Homo sum, humani nihil a me alienum puto.

—Terence

We have never met

& yet we have still lost sight of each other,

Two lighthouses quavering in fog.

We could not hold ourselves.

This year was no year.

When next generations ask, we will say

It went something like this:

The empty, creaking playgrounds,

Bodies laid straight as celery stalks,

The imprint of warmth, holidays,

Gatherings & people, gone to rust

In our acrid skull.

The moments wavered unscheduled,

Planless, not plotless. Time col lap sed

Into no  m ore than  a shape

That we felt for numbly

(& tell us: what is the hour

But a rotation by which we mark our grief).

Whole months swept by, fast but dragging,

Like a damp void trapped in the rearview.

Our souls, solitary & solemn.

By then, our fear was old & exact,

Worn-in & stiff as a hand-me-down.

When has horror not been our heirloom.

* * *

The heart, chambered by grief.

The mind, assimilated to suffering.

Nevertheless, we walked from that pale plane,

Though we were free to remain.

Hope is no silent harbor, no haven still.

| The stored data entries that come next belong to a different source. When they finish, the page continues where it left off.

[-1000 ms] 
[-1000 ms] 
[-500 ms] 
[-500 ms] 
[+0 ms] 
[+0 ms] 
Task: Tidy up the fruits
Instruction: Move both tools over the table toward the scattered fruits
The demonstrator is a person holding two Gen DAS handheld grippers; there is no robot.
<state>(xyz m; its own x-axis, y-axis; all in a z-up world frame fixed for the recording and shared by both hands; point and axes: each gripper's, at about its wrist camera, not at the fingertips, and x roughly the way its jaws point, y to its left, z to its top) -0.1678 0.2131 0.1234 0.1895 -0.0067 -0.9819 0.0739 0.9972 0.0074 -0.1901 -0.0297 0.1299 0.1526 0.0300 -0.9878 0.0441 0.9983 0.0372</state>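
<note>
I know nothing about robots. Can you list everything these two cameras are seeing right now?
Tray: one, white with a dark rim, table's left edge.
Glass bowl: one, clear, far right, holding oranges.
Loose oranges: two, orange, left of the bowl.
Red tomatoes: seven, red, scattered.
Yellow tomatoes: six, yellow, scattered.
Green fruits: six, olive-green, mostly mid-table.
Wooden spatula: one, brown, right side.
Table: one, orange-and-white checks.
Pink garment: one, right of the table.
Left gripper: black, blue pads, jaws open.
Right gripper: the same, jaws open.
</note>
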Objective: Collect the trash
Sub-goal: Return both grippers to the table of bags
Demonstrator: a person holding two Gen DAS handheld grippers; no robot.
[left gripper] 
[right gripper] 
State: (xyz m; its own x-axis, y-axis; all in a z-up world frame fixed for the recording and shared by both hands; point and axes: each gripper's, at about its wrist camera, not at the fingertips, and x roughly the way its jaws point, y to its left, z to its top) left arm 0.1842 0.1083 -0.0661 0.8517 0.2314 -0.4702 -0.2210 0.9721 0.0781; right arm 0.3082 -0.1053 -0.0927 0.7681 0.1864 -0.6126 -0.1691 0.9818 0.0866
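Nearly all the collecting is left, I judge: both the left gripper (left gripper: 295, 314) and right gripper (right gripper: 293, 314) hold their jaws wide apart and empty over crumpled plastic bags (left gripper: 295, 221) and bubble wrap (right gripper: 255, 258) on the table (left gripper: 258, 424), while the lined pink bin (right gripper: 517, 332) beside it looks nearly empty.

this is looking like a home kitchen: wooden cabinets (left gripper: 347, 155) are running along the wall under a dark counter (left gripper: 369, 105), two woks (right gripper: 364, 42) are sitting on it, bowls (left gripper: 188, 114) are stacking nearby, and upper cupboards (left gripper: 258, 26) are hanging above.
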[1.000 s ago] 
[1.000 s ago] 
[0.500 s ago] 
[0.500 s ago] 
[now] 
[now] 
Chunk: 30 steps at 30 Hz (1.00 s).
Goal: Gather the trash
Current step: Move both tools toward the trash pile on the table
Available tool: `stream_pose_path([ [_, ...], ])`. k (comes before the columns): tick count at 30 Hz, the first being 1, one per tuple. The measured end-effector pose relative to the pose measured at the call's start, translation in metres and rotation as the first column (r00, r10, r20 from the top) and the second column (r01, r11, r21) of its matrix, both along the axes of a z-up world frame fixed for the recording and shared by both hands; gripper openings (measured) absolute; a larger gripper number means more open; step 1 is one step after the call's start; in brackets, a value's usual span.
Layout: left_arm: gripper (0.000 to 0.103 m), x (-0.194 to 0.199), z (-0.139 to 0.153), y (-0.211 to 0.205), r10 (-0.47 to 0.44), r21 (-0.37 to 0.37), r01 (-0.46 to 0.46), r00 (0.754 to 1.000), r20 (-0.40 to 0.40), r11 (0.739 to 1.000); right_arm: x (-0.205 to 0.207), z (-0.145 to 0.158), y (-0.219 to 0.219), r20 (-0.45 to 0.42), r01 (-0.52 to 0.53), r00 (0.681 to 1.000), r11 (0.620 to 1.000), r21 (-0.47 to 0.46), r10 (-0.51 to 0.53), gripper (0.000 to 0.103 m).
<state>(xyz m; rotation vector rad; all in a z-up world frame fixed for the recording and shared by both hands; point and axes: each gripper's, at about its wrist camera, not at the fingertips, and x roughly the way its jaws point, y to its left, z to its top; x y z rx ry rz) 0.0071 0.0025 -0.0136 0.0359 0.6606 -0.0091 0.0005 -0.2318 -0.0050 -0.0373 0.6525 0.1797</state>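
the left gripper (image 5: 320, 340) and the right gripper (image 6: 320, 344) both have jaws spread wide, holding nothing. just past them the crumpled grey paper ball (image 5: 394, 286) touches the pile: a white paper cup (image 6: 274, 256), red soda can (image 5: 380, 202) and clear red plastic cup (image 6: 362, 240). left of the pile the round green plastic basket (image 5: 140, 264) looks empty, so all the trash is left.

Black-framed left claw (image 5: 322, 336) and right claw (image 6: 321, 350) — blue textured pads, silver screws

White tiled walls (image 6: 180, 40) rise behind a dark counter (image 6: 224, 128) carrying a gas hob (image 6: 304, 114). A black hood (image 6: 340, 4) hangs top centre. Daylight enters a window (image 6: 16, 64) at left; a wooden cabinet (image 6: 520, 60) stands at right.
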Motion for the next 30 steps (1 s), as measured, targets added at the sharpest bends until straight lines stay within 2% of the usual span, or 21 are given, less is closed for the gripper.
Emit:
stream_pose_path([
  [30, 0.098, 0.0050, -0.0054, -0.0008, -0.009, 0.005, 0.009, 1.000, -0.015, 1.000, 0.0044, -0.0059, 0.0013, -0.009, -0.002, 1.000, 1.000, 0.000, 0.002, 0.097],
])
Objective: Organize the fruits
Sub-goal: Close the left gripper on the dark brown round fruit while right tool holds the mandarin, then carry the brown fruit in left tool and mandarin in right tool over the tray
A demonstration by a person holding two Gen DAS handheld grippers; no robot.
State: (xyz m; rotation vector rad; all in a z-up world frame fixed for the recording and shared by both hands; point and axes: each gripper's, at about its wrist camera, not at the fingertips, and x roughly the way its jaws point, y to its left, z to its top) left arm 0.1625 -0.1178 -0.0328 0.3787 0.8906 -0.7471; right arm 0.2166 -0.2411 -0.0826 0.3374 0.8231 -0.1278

It is the roaring thing that tugs us away

From the very shores we clutch.

Though we have never met,

We have sensed the other all along,

Quiet & wandering, wide-lit

With the urge to move forward.

No human is a stranger to us.

COMPASS

This year the size of a sea

Sick to its stomach.

Like a page, we are only legible

When opened to one another.

For what is a book

If not foremost a body,

Waiting & wanting—

Yearning to be whole,

Full of itself. This book is full

Of ourselves. The past is one

Passionate déjà vu,

One scene already seen.

In history’s form, we find our own faces,

Recognizable but unremembered,

Familiar yet forgotten.

Please.

Do not ask us who we are.

The hardest part of grief

Is giving it a name.

The pain pulls us apart,

Like lips about to speak.

Without language nothing can live

At all, let alone

Beyond itself.

Lost as we feel, there is no better

Compass than compassion.

We find ourselves not by being

The most seen, but the most seeing.

We watch a toddler

Freewheel through warm grass,

Not fleeing, just running, the way rivers do,

For it is in their unfettered nature.

We smile, our whole face cleared

By that single dazzling thing.

How could we not be altered.

HEPHAESTUS

Pay attention.

Having fallen

In this era of error,

We’re re-raised among wreckage.

What happened to us
,

We asked. A true inquiry.

As if we’re simply the affected,

The recipient, to which

Such rambling trauma was sent.

As if we did not give the very cry

To which our bows were bent.

We labor equally

When we fall as when we rise.

Always remember that

What happened to us

Happened through us.

We wonder how close

Can we come to light

Before we shut our eyes.

How long can we stand the dark

Before we become more than our shadows.

Pay attention.

Concern is the debt

We always owed each other.

* * *

This is not an allegory.

Descend into ourselves,

Like a fruit caught by its own branch.

That clear plunge is the beginning

Of what we ought to become.

* * *

Say our feet miss a step on a stair—

Shock zagging hard up our veins—

—Even as our foot forgives the ground.

The blood jaggedly striking in our veins

Reminding ourselves we are perishable

But prevailing, living & livid.

Sometimes

The fall

Just makes

Us

More

Ourselves.

EVERY DAY WE ARE LEARNING

Every day we are learning

How to live with essence, not ease.

How to move with haste, never hate.

How to leave this pain that is beyond us

Behind us.

Just like a skill or any art,

We cannot possess hope without practicing it.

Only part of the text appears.